Malgré une chute du nombre de transactions boursières en Europe (- 13,6 % sur Euronext Paris, - 33,3 % sur le Nouveau Marché, - 20,3 % sur les marchés allemands par rapport au 1er semestre 2000), Fi...

Malgré une chute du nombre de transactions boursières en Europe (- 13,6 %
sur Euronext Paris, - 33,3 % sur le Nouveau Marché, - 20,3 % sur les
marchés allemands par rapport au 1er semestre 2000), Fimatex (groupe
Société Générale), n’enregistre au 1er semestre 2001 qu’une baisse de 17,2
% du nombre d’ordres exécutés par rapport au 1er semestre 2000. Le nombre
d’ordres exécutés s’élève à 1 685 155 fin juin 2001, contre 1 915 269 fin
décembre 2000 et 2 034 031 fin juin 2000.
12 900 nouveaux comptes ont été ouverts au 1er semestre 2001. Fimatex
comptait fin juin 104 412 comptes ouverts, contre 96 376 fin 2000. Le
nombre moyen d’ordres par compte (en rythme annuel) sur le semestre
s’établit à 32 en France, 37 en Allemagne et 16 au Royaume-Uni, contre une
moyenne de 22 du marché français, de 14 du marché allemand et de 10 du
marché britannique.
Avec 20 % de parts de marché en nombre d’ordres exécutés, Fimatex confirme
sa position de leader en France.
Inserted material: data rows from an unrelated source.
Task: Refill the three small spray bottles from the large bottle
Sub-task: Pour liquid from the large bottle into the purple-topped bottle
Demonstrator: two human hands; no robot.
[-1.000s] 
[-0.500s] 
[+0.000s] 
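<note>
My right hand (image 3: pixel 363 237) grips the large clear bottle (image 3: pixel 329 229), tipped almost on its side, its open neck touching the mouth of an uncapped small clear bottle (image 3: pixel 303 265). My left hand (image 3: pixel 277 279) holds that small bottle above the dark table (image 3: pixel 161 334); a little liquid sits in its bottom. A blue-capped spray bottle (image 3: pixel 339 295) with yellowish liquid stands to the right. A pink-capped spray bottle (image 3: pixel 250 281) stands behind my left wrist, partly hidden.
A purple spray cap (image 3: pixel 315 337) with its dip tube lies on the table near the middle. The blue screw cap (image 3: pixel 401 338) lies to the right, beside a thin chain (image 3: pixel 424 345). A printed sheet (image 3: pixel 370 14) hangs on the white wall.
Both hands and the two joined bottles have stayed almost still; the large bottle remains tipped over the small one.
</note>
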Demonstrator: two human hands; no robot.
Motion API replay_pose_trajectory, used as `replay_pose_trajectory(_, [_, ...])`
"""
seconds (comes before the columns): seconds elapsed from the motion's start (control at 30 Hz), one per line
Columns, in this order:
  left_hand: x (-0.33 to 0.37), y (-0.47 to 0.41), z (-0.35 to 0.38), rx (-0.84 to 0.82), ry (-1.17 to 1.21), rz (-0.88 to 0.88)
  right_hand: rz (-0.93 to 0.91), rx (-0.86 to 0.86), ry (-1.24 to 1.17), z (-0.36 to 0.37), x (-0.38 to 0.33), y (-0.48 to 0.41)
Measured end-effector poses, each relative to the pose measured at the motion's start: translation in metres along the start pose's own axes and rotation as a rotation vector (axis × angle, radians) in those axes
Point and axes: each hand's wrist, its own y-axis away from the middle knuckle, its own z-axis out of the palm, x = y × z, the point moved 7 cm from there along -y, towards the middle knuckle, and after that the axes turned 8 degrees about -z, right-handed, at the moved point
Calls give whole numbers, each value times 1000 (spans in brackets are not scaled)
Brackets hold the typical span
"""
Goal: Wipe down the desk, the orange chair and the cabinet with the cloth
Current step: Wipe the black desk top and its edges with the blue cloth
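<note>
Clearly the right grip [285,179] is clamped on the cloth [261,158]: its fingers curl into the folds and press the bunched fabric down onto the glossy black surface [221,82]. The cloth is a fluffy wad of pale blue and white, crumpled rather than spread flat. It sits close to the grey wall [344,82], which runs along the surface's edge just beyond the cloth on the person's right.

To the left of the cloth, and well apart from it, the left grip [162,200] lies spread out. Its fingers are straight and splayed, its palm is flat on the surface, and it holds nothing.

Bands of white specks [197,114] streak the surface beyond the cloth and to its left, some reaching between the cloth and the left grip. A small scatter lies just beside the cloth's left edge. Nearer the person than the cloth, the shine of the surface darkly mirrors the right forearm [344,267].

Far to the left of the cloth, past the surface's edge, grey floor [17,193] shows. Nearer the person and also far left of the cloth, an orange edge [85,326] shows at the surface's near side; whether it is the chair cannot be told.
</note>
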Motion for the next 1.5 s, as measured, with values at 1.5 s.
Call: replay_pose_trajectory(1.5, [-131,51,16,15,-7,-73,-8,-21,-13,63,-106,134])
Sa part de marché en Allemagne est passée
de 4,7 % fin juin 2000 à 5,9 % fin juin 2001.
Malgré la baisse des volumes, le produit d’exploitation s’élève au 1er
semestre 2001 à 34,8 millions d’euros, en retrait de 15,1 % par rapport au
2ème semestre 2000.
La politique de réduction de coûts mis en œuvre fin 2000 par Fimatex
impacte favorablement les comptes du 1er semestre. Ce plan se traduit
notamment par une baisse des effectifs : Fimatex emploie aujourd’hui 292
collaborateurs, contre 343 début 2001. La société prévoit une réduction
globale de ses effectifs sur l’année de plus de 20 %.
Les dépenses marketing ont diminué au 1er semestre de 47,5 %. Le coût
d’acquisition par nouveau compte ouvert reste stable en France, légèrement
supérieur à 400 euros. Il baisse en Allemagne pour atteindre 500 euros.
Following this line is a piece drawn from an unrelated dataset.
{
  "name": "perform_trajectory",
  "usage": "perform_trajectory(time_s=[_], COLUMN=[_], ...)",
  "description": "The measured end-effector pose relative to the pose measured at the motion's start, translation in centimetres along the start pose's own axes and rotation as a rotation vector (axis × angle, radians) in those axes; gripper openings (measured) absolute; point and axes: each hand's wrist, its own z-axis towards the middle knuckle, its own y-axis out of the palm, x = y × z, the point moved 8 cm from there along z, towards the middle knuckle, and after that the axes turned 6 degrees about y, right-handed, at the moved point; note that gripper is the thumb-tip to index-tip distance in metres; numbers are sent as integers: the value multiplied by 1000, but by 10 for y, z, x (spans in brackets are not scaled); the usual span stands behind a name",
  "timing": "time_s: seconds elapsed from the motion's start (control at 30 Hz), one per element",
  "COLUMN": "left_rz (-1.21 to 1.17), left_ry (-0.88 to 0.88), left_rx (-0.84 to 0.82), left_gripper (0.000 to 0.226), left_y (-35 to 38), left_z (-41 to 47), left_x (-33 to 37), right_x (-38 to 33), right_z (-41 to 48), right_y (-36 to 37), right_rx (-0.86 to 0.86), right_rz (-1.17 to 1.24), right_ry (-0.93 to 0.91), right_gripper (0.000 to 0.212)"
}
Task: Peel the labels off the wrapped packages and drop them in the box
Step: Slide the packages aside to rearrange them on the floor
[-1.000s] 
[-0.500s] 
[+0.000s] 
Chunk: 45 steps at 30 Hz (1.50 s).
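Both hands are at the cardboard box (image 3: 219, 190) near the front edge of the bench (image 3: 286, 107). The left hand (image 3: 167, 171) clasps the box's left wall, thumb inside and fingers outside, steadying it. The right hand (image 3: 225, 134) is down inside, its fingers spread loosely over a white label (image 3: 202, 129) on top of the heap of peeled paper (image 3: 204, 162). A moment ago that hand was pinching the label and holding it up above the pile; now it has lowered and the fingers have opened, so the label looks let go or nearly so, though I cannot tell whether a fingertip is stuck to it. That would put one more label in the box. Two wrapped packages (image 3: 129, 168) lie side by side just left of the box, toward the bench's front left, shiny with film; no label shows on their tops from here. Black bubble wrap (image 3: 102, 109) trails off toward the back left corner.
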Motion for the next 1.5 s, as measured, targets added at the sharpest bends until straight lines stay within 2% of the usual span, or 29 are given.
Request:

6,4 millions d’euros ont été investis au Royaume-Uni et en Espagne pour
lancer la marque dans le cadre du développement des nouvelles succursales.
Les coûts informatiques chutent de 20 % entre le 1er et le 2ème semestre
2001 en France et en Allemagne.
Le résultat net part du groupe s’établit à – 24,3 millions d’euros au 1er
semestre 2001, contre – 28,9 millions d’euros au 2ème semestre 2000.
Fimatex prévoit d’abaisser, en France et en Allemagne, entre début 2001 et
début 2002, son point mort de 20 % à 30 % selon les pays. Tout en
poursuivant la baisse des coûts, Fimatex a pris des mesures pour faire
croître le revenu par ordre : en augmentant les tarifs en France, en
mettant en place en France le e-reporting permettant à ses clients de
consulter les avis d’opérés et relevés de compte sur Internet, en
proposant une offre toujours plus innovante comme le témoigne le lancement
de Fimatex PEA Transparence et en adoptant une stratégie unique pour ses
implantations européennes.
Fimatex table pour le 2ème semestre 2001 sur un résultat en amélioration
par rapport à celui du 1er semestre.